Si algo parece avizorarse, a partir del momento presente, del futuro inmediato de un sector de nuestro teatro, es que los teatristas pugnan por buscar nuevas formas de llevar a la escena sus proyectos sin necesidad de recurrir en todos los casos a los apoyos institucionales y sin contar con grandes recursos de producción. Rodrigo Johnson extrema la fórmula y escenifica en el breve espacio que es la sala del departamento en que habita la tragicomedia de David Olguín Cartas a mamá basada en un guión radiofónico, Voces de familia, de Harold Pinter. Aprovecha sus muebles y coloca en el centro una vieja tina; la iluminación, excepto algún reflector, está diseñada por el propio Johnson con las lámparas caseras que, incluso como es el caso de la actriz Evelyn Solares, prende y apaga ella misma en sus escenas. Hasta las máscaras de una colección indudablemente suya son aprovechadas como la del diablo -muy evidentemente colocada fuera de su lugar habitual-. El experimento resulta muy interesante y contrastado el efecto de esa producción que se podría considerar artesanal con el elenco de profesionales que aparecen en la escenificación.
No conozco el guión de Pinter, por lo que no puedo comparar con el texto final de Olguín. Probablemente la mayor diferencia estribe en el lenguaje que conserva sólo en algunos momentos las elusiones pinterianas y sus reiteraciones, como ese ``¿Quieres una taza de té?'' con que Jane responde preguntando a los directos cuestionamientos de Tommy. Sea como fuere, la obra conserva muchos de los elementos que los críticos reconocen en el teatro de Pinter, sobre todo en sus ``comedias de amenaza''. Está la descomposición del mundo cotidiano y de las relaciones familiares en un juego de realidad-irrealidad en el que existe un peligro venido de fuera; el cuarto acotado que se ve como refugio y que aquí acentúa el aspecto freudiano, que algunos estudiosos quieren ver como vuelta a la matriz, con la tina de agua tibia. Está la falta de motivaciones claras de los personajes, la falta de protesta del protagonista ante su posible destrucción, la sumisión y el juego de poder, la ambigüedad de identidades, la crueldad, el anhelo de antiguas grandezas, la burla a las instituciones. Cualquier cosa que llegara a faltar en este catálogo pinteriano, está en este texto. Sin duda el talentoso David Olguín lo tomó en cuenta para escribir su tragicomedia.

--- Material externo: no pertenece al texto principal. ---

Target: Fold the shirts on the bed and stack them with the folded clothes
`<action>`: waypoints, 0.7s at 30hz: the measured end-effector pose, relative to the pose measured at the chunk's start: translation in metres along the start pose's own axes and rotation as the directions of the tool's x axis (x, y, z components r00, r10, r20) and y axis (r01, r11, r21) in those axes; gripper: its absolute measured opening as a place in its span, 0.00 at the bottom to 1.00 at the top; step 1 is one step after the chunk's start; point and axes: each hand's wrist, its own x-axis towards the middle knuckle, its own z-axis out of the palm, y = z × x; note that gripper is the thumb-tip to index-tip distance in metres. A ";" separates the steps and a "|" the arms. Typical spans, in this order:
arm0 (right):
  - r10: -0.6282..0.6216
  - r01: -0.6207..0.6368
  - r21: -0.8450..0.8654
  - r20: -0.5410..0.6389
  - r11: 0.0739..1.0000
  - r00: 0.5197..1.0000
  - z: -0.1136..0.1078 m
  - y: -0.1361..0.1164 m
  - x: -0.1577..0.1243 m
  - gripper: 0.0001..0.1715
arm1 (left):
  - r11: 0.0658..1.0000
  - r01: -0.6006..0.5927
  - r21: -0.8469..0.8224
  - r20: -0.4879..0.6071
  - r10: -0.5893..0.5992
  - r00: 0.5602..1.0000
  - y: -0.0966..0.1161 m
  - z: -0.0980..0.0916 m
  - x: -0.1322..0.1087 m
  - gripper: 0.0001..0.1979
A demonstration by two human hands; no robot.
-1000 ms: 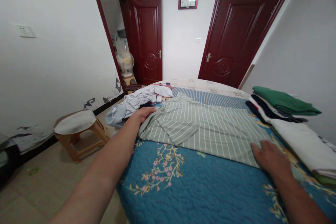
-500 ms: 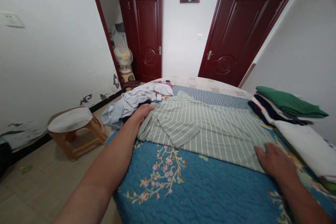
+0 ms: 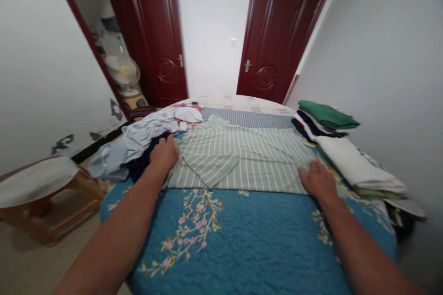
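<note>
A pale green shirt (image 3: 263,147) with white stripes lies spread flat on the blue quilted cover, one short sleeve (image 3: 214,166) folded over its near left part. My left hand (image 3: 165,152) is at the shirt's left edge, its fingers bent and closed on the cloth; some fingertips are hidden. At the opposite end, my right hand (image 3: 320,179) rests palm down on the near right corner, thumb and fingers apart. A heap of loose clothes (image 3: 141,133), grey-white striped and dark blue, lies just beyond my left hand.
Folded clothes are stacked at the right, with a green piece (image 3: 327,114) on top and a white one (image 3: 356,161) nearer me. The blue floral cover (image 3: 256,235) spreads in front of me. A stool (image 3: 44,193) stands left of the table; two dark red doors (image 3: 277,32) are behind.
My view has turned right and tipped down, so the room appears shifted left. Both hands remain at the two ends of the shirt, which lies much as before.
</note>
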 end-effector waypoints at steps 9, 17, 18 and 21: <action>0.105 -0.111 0.061 0.087 0.992 0.991 -0.021 -0.018 -0.007 0.36 | 0.758 -0.629 -0.173 -0.264 0.580 0.771 0.034 -0.002 -0.020 0.31; 0.107 -0.124 0.134 0.131 0.983 0.986 -0.019 -0.020 -0.005 0.39 | 0.680 -0.733 -0.019 0.007 0.734 0.680 0.051 0.053 -0.029 0.33; 0.095 -0.115 0.146 0.132 0.983 0.987 -0.020 -0.023 -0.006 0.39 | 0.677 -0.736 -0.013 0.005 0.736 0.677 0.050 0.055 -0.027 0.33; 0.042 -0.068 0.184 0.138 0.981 0.990 -0.023 -0.031 -0.009 0.40 | 0.662 -0.749 -0.019 -0.006 0.749 0.662 0.048 0.055 -0.022 0.33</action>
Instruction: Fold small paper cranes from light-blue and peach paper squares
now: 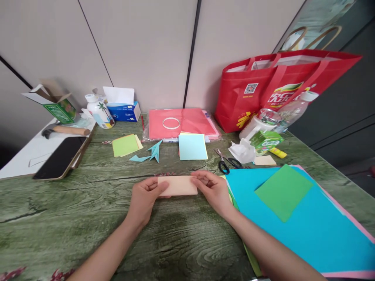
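A pale peach sheet of paper [178,185], folded into a long rectangle, is held level above the green wood-grain table. My left hand [145,197] pinches its left end, thumb on top and fingers beneath. At the right end, my right hand [213,191] grips it the same way. Beyond the hands lies a folded blue paper bird shape [154,151]. Close by is a stack of square papers with light blue on top [193,147]. Black-handled scissors [225,162] rest beyond my right hand.
Large blue sheets [295,242] with a green square [284,192] cover the right side. Behind stand a red bag [237,101], a plastic bottle [297,109] and a white mug [256,127]. Left are yellow-green papers [125,145], a phone [60,158], a tissue box [124,111] and a white bottle [100,112].
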A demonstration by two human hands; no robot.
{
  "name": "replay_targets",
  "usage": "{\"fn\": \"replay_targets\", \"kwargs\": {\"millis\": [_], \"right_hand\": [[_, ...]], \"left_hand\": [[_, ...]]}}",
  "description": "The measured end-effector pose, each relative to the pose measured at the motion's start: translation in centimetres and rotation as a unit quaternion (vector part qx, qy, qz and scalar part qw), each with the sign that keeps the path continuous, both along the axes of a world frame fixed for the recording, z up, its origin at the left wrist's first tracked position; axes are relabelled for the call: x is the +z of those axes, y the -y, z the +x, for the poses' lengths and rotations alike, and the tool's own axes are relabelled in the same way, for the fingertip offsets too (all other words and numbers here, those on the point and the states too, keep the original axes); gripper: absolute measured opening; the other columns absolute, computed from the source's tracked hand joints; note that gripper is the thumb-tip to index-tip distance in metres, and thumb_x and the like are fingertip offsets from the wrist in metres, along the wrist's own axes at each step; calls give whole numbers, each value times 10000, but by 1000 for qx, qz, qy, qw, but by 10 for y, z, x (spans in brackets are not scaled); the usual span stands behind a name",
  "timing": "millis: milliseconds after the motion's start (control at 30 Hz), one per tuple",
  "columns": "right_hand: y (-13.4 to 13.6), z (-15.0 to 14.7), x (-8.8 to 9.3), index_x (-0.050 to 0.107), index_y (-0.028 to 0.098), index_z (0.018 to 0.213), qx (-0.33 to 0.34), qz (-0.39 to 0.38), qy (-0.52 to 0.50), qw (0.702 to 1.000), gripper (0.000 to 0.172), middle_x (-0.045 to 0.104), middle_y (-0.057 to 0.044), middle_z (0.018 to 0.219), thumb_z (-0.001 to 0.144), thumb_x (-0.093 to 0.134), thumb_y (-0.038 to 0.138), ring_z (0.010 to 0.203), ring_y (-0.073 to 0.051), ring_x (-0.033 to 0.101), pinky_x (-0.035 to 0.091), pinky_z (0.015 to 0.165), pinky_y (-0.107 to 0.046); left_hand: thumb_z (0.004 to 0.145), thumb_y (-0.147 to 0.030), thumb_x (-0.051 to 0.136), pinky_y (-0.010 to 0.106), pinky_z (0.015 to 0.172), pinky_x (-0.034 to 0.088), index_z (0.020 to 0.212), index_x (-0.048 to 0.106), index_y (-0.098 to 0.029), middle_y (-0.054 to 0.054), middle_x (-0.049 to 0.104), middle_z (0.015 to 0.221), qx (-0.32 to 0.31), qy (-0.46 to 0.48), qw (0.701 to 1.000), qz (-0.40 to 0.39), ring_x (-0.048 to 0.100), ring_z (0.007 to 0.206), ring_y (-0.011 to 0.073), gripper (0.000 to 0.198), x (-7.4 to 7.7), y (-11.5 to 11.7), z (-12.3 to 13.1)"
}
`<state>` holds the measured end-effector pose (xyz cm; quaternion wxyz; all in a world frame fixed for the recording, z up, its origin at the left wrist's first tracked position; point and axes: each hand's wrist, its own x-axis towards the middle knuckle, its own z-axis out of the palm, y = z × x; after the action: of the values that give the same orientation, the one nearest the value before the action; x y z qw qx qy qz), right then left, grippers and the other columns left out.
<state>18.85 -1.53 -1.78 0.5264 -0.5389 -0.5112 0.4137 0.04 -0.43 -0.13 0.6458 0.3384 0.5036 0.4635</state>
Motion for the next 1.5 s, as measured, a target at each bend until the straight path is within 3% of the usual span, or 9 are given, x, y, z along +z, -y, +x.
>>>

Es la primera vez que convence plenamente el trabajo escénico de Rodrigo Johnson. Esta vez respetó el material que tuvo entre manos y lo dirigió en el tono realista que contrasta de manera excelente con la irrealidad que irrumpe por momentos y que se manifiesta hacia el final, sin intentar un juego escénico que no esté al servicio del texto (excepto pequeños detalles, como los anteojos absurdos que en una escena usan la madre y el señor Riley). Johnson hace gala de un bienvenido rigor en la lectura de la obra, el trazo escénico y la dirección de actores que tienen, empero, las naturales discrepancias en cuanto a su desempeño.
Rodrigo Vázquez, como Tommy, ofrece una de sus más sensibles actuaciones y, sobre todo en su escena de desnudez en la tina, se convierte en un ser vulnerable y extremadamente convincente, Evelyn Solares, pausada y contenida como la mamá contrasta con el histérico parloteo de Laura Sosa como la señora Whiters. Muriel Fouilland, bella, atrevida y graciosa como Jane. En cambio, los otros tres actores realizan un trabajo que en otras épocas apenas merecerían el calificativo de ``cumplidos''. Lástima, porque el personaje del señor Riley tiene una fuerza que Luis de Icaza desaprovechó.
Muy lejos de ser una propuesta de teatro casero, a pesar de darse en una casa particular (y no obstante del deambular de la linda gatita blanca de Rodrigo, que tiene el muy gracioso nombre de María Conesa, como se especifica en el programa), esta nueva experiencia de la Compañía Perpetua es muy lograda y abre resquicios a nuevas formas de hacer teatro ``en tiempos de pérdida, de pérdida de espacios, presupuestos y espíritu'', como afirman sus hacedores.